TASK GOAL —
Word for word, the data below must be repeated in full; no picture is to be included.

DATA SEGMENT —
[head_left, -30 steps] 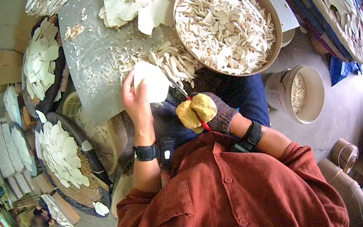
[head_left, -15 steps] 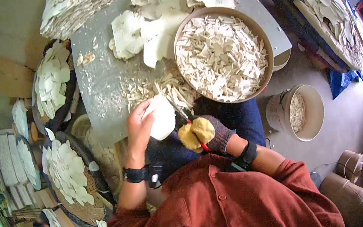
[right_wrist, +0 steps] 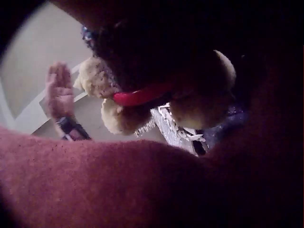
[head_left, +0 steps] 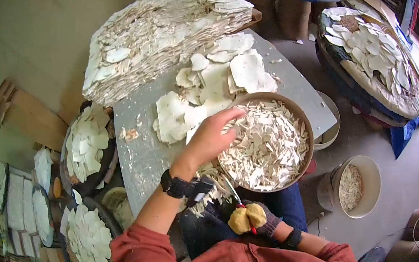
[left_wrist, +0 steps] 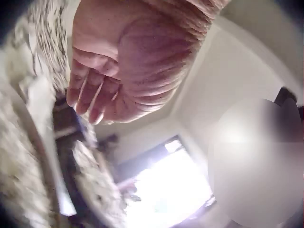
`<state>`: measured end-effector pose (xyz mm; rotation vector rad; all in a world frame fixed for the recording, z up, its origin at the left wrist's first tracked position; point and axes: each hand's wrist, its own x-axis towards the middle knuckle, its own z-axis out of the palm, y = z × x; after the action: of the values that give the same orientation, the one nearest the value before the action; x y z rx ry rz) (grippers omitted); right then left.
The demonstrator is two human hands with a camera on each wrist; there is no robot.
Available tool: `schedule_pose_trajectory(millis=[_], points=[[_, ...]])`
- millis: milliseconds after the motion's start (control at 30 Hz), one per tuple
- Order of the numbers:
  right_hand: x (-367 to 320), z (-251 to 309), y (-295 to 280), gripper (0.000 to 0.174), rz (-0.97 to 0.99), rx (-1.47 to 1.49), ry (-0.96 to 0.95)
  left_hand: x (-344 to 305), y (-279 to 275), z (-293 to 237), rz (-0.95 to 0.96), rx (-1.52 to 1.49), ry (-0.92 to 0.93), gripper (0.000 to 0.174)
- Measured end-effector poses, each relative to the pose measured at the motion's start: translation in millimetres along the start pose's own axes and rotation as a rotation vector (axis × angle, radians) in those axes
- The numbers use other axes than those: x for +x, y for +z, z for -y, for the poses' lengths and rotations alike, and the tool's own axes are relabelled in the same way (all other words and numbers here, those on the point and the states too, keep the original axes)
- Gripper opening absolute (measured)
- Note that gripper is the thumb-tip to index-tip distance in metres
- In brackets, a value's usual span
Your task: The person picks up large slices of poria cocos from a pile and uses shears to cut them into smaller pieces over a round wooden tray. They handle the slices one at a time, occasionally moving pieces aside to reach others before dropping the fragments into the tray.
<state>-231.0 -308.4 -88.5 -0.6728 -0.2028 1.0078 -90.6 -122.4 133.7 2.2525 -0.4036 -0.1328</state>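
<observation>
My bare left hand (head_left: 210, 140) reaches over the left rim of a round brown basin (head_left: 310, 135) full of white cut strips (head_left: 271, 146). Its fingers are loosely bent, and the left wrist view shows nothing in the palm (left_wrist: 147, 57). Low at the lap, my gloved right hand (head_left: 269, 220) grips scissors (head_left: 233, 191) with red handles wrapped in yellow foam padding (head_left: 247, 218). Their blades point up toward the table edge, beside a loose heap of strips (head_left: 209, 171). The red handle (right_wrist: 137, 97) and padding appear darkly in the right wrist view.
Flat white pieces (head_left: 216, 84) lie on the grey table (head_left: 140, 157) behind the basin, with a tall layered stack (head_left: 169, 39) beyond. A bucket (head_left: 374, 187) holding strips stands on the floor at right. Round trays of white pieces (head_left: 372, 60) flank the table.
My left hand has moved forward and right from the lap to over the basin, and no longer holds the white piece. The right hand keeps its grip on the scissors. The head view has tilted up.
</observation>
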Motion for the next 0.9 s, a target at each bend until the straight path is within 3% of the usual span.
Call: schedule_pose_trajectory(millis=[33, 67, 100, 200, 233, 300, 400, 467, 500, 567, 600, 667, 700, 733, 833, 867, 900], points=[[-3.6, -2.6, -6.6, 0.017, 0.063, 0.090, -0.010, -8.3, 2.4, 39.0, -0.007, 0.122, -0.149, 0.056], [-11.9, -10.0, -27.4, 0.019, 0.121, -0.671, -0.221, -20.9, 7.9, 72.4, -0.026, 0.376, -0.175, 0.058], [-10.6, -37.2, -50.5, 0.020, 0.080, -0.663, -0.017, -33.0, 14.9, 95.5, -0.048, 0.627, -0.197, 0.060], [-3.0, -32.5, -21.1, 0.015, -0.159, -0.457, -0.031, -49.8, 33.7, 118.9, -0.095, 0.855, -0.298, 0.063], [-2.5, -11.0, -15.8, 0.020, -0.090, 0.316, 0.319, -50.9, 36.8, 127.0, -0.113, 0.854, -0.280, 0.063], [0.4, -11.2, -16.2, 0.020, -0.088, 0.539, 0.399, -51.3, 38.0, 140.3, -0.152, 0.857, -0.238, 0.063], [6.0, -28.3, -28.4, 0.018, -0.033, 0.685, 0.489, -57.6, 25.4, 143.5, -0.252, 0.753, -0.156, 0.047], [9.9, -63.5, -45.0, 0.018, 0.006, 0.930, 0.602, -66.5, 13.1, 146.3, -0.407, 0.708, -0.047, 0.028], [12.3, -80.3, -53.0, 0.018, 0.026, 1.055, 0.658, -73.0, 6.6, 143.7, -0.454, 0.685, -0.069, 0.026], [16.4, -100.5, -62.1, 0.024, 0.019, 0.781, 0.524, -87.9, -4.8, 132.9, -0.547, 0.635, -0.114, 0.023], [16.3, -106.9, -66.2, 0.028, 0.016, 0.639, 0.456, -93.3, -9.5, 125.6, -0.659, 0.652, -0.015, 0.016], [22.7, -95.8, -55.9, 0.014, -0.282, 0.973, 0.734, -111.4, -6.5, 125.5, -0.824, 0.118, -0.278, 0.013], [23.8, -84.4, -49.5, 0.013, -0.323, 0.852, 0.668, -122.4, -5.0, 126.0, -0.890, -0.156, -0.406, 0.012], [25.0, -69.7, -40.0, 0.014, -0.367, 0.725, 0.608, -133.3, -3.8, 133.0, -0.911, -0.316, -0.320, 0.018], [-6.7, -8.9, 14.6, 0.009, -0.088, -0.452, -0.126, -150.6, 1.8, 92.9, -1.006, -0.767, -0.349, 0.026], [-10.7, -28.8, -15.3, 0.026, 0.014, -0.650, -0.197, -157.7, 5.8, 95.4, -0.994, -0.863, -0.373, 0.026], [-9.2, -21.1, -12.3, 0.019, 0.059, -0.566, -0.156, -166.8, 10.7, 98.3, -0.983, -0.959, -0.400, 0.027]])
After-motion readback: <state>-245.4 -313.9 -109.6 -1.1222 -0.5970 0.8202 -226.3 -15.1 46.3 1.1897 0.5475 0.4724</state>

TASK ANSWER —
[head_left, -30 steps] 
[head_left, -15 steps] 
[right_wrist, +0 steps] 
[head_left, +0 steps] 
[left_wrist, +0 steps] 
`<state>`: measured end-effector pose (xyz mm; rotation vector rad; all in a world frame fixed for the recording, z up, its origin at the left wrist's first tracked position; point and axes: each hand's wrist, its own x-axis towards the middle knuckle, its own z-axis out of the palm, y = z × x; after the action: of the values that give the same orientation, the one nearest the value before the action; x y z rx ry rz) (grippers omitted); right then left.
The demonstrator is two human hands with a camera on each wrist; there is no robot.
Available tool: `schedule_pose_trajectory(millis=[_], points=[[_, ...]])`
- millis: milliseconds after the motion's start (control at 30 Hz), one per tuple
- Order of the numbers:
  right_hand: x (-367 to 320), z (-251 to 309), y (-295 to 280), gripper (0.000 to 0.174), rz (-0.97 to 0.99), rx (-1.47 to 1.49), ry (-0.96 to 0.95)
  left_hand: x (-344 to 305), y (-279 to 275), z (-293 to 237), rz (-0.95 to 0.96), rx (-1.52 to 1.49), ry (-0.92 to 0.93), gripper (0.000 to 0.174)
- Measured end-effector poses, each relative to the pose measured at the motion's start: translation in millimetres along the start pose's own axes and rotation as a rotation vector (axis × angle, radians) in those axes
- The numbers use other axes than those: x for +x, y for +z, z for -y, for the poses' lengths and rotations alike, and the tool's own axes are relabelled in the same way (all other words and numbers here, those on the point and the states too, keep the original axes)
- Gripper opening absolute (measured)
- Note that gripper is the thumb-tip to index-tip distance in metres
- In brackets, a value's usual span
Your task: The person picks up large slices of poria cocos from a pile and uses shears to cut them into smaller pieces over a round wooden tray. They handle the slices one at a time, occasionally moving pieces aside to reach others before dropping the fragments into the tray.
<state>-231.0 -308.4 -88.5 -0.6728 -0.2028 1.0078 -90.6 -122.4 133.7 2.2525 -0.4036 -0.1328</state>
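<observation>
My bare left hand (head_left: 210, 140) reaches over the left rim of a round brown basin (head_left: 310, 135) full of white cut strips (head_left: 271, 146). Its fingers are loosely bent, and the left wrist view shows nothing in the palm (left_wrist: 147, 57). Low at the lap, my gloved right hand (head_left: 269, 220) grips scissors (head_left: 233, 191) with red handles wrapped in yellow foam padding (head_left: 247, 218). Their blades point up toward the table edge, beside a loose heap of strips (head_left: 209, 171). The red handle (right_wrist: 137, 97) and padding appear darkly in the right wrist view.
Flat white pieces (head_left: 216, 84) lie on the grey table (head_left: 140, 157) behind the basin, with a tall layered stack (head_left: 169, 39) beyond. A bucket (head_left: 374, 187) holding strips stands on the floor at right. Round trays of white pieces (head_left: 372, 60) flank the table.
My left hand has moved forward and right from the lap to over the basin, and no longer holds the white piece. The right hand keeps its grip on the scissors. The head view has tilted up.
</observation>
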Motion for the next 0.9 s, a target at each bend until the straight path is within 3% of the usual span.
Call: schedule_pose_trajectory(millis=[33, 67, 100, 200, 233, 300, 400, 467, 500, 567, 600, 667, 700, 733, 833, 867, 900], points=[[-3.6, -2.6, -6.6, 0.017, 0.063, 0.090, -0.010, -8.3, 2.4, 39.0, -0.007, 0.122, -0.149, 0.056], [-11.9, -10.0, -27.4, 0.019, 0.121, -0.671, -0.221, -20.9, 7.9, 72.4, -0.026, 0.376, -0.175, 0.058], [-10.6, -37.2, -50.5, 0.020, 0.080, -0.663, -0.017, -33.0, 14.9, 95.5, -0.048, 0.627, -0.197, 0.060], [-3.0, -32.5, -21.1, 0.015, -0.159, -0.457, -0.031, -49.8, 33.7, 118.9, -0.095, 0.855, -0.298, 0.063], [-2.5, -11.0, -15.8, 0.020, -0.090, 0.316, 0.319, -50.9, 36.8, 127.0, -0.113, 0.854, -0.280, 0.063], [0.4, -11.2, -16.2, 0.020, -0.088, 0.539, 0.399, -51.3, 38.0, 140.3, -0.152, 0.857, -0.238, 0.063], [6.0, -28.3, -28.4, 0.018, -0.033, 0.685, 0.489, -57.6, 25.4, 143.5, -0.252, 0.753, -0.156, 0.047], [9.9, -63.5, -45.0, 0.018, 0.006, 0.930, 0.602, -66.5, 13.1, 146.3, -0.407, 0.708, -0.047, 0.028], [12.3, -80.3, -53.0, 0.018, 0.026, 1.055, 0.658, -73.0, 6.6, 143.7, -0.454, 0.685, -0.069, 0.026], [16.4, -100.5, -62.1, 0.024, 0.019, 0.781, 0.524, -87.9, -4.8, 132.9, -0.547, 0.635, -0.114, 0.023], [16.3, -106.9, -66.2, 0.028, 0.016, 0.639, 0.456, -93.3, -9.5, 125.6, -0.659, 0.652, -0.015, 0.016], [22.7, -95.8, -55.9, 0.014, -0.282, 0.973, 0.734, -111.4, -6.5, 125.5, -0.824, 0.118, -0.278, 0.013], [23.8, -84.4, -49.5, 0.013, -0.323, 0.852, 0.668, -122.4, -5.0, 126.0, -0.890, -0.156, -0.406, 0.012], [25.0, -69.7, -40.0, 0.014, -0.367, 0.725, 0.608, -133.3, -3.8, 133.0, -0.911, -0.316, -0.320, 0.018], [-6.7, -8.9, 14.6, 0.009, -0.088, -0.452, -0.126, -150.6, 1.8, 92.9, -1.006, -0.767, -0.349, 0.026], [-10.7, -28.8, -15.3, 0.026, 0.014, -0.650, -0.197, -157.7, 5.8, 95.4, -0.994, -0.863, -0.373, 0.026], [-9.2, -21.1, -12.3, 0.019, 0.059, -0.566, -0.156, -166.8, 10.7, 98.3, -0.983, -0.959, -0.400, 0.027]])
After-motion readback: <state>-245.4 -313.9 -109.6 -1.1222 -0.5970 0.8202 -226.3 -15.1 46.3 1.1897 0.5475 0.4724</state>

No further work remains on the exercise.